As I was trying to figure out what to write for this New Year’s post, I originally thought I would slide stealthily into 2014, perhaps simply revisiting some ideas from last year. But God frowns on mediocrity. He is constantly calling us to himself, lovingly, gently (well, most of the time) and ever persistently. How we answer that invitation is up to us. Maybe I am supposed to step it up this year. Maybe you are, too.
We can feel him calling often, but we know that we do not always answer. What stands in the way? Maybe priorities. Maybe over-commitment. Maybe even distractions with all the blessings in our lives. Maybe deep down somewhere we fear where he might lead us. Or maybe we are just plain old lazy. I don’t know. But I do know, at least for me, there are many areas in my life where I am not a faithful steward.
So here is what I have decided to do in 2014: shape up my life in a lot of ways, some practical and some maybe not so practical. Maybe it’s cliché; maybe it’s not. Maybe it’s ambitious; maybe it’s not. I can only pray I am holding his hand and following his lead.
Here goes. In 2014, I will:
- Fall in love. God, family, boyfriend, friends, strangers. Life. Love is why we are here. Without it, nothing else makes sense. This means letting these people love me and giving my heart away in return.
- Say I love you. It is important enough for two items on the topic. I tend to live by the old adage of actions speak louder than words, but sometimes (OK a lot of the time), words are necessary and good.
- Savor people. I need to spend less time on me. Phone calls to family and friends. Visiting loved ones. Volunteering at the hospital that I will call one of these days. Look people in the eye; appreciate who they are. Spend less time talking to God and more time listening to him in adoration.
- Give until it hurts (the pocketbook that is). Budgeting is not my strong suit. At all. Bless my mother’s heart; she has helped me set one up numerous times. I need to make the effort to start one, keep it up and stretch more in what I give.

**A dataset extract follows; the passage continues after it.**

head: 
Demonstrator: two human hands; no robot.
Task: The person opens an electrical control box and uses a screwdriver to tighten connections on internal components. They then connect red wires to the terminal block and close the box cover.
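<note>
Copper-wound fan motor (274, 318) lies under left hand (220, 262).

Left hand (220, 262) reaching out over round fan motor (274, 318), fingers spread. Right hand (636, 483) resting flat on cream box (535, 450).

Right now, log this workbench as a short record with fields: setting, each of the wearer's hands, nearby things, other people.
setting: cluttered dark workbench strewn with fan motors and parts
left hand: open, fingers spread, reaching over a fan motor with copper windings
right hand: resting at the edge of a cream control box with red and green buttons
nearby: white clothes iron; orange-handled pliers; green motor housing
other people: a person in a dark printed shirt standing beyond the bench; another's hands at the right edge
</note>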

- Be uncomfortable. For relationships to grow, especially with God, it has to get uncomfortable. Change has to happen, and it will definitely hurt. I want to commit to daily prayer, introspection and discussion with God, no matter what happens each day.

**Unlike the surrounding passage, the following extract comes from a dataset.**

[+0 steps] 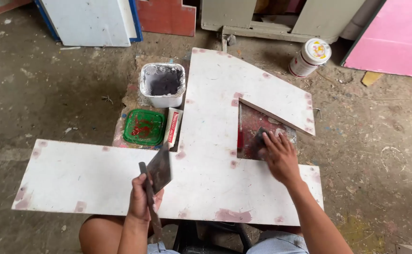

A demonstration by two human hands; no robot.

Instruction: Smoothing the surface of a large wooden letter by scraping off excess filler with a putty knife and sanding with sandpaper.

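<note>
Left hand (141, 200) is gripping a putty knife (158, 170) — right hand (280, 157), fingers (269, 141) flat, is pressing a dark scraper (261, 137) against the white board (206, 174).

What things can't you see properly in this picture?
- Head view: the dark piece under the right hand is mostly covered by its fingers.
- The left hand hides the lower part of the flat scraper.
- The white tub: its dark contents cannot be identified.
- The tube is partly tucked under the white board.

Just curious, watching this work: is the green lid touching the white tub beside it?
Apart. The head view shows a strip of stained board between the green lid and the white tub.
</note>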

- Sing a happy song. Everything I do can be worship, a gift to God — even cleaning. Instead of complaining, I can make it a regular offering and do more than what is merely necessary. My home is a blessing, and I need to treat it as such.
- Love my body. Sleep, exercise, healthy food. All very good things that do not always happen. I have a responsibility, and I have no excuses. My body is also a blessing, and I need to treat it as such. Scheduling, planning. They need to happen.

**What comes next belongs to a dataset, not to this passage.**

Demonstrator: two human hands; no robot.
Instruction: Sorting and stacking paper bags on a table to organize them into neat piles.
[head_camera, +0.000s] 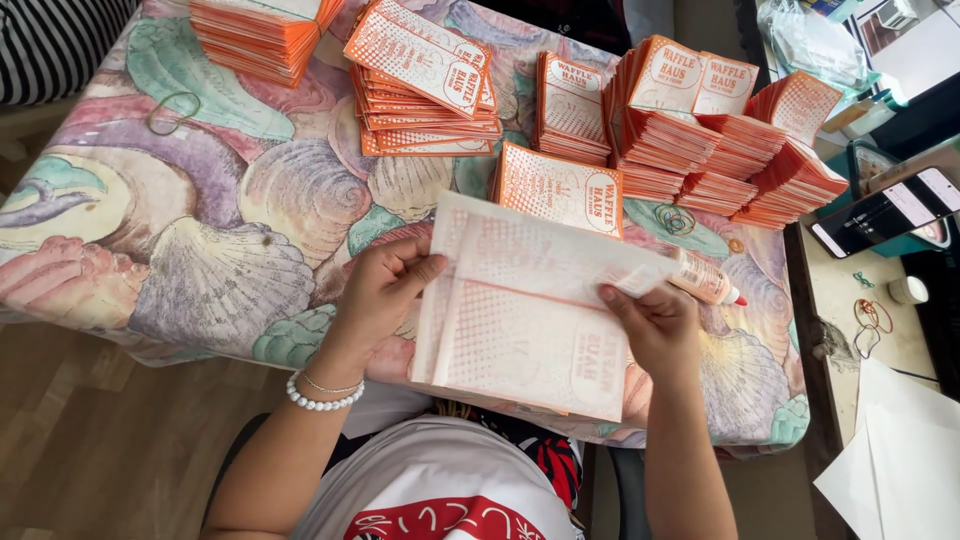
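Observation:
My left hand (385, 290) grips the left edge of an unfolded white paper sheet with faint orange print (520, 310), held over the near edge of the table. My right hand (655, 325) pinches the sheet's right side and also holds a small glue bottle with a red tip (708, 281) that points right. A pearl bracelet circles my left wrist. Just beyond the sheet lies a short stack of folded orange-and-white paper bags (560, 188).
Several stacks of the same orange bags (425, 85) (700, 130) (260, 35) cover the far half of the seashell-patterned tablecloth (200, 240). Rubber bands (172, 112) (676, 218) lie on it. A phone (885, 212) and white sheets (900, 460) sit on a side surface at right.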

- Never stop learning. There are endless things to learn, about myself, about the Faith, about the world and about the people around me. Whether the New St. Thomas Institute, grad school or simply being more inquisitive, God is waiting to show me more of his creation.
- Grow spiritually. I started reading one chapter a day of a good spiritual book. Then I stopped. I can pick that up again, meet regularly with my spiritual director, establish more regular prayer times, examine my conscience daily, go to confession more frequently, make an effort to attend daily Mass even when it is not available here, be open to criticism, grow in little ways, look to the saints, commit more completely to my daily rosary … the list could go on, but this is a start.
- Buy a watch. Seriously. All of my watches have been out of commission for months. If I am going to do all this stuff, I am going to need to schedule and plan. Knowing the time is quite helpful.
These goals are somewhat personal to me, but I am sure you can relate. Take them, change the specifics and make them your own.
2014? Ready, set, go.
Shoot. That’s a cliché.
Jennifer Rey is the web editor of Our Sunday Visitor Publishing.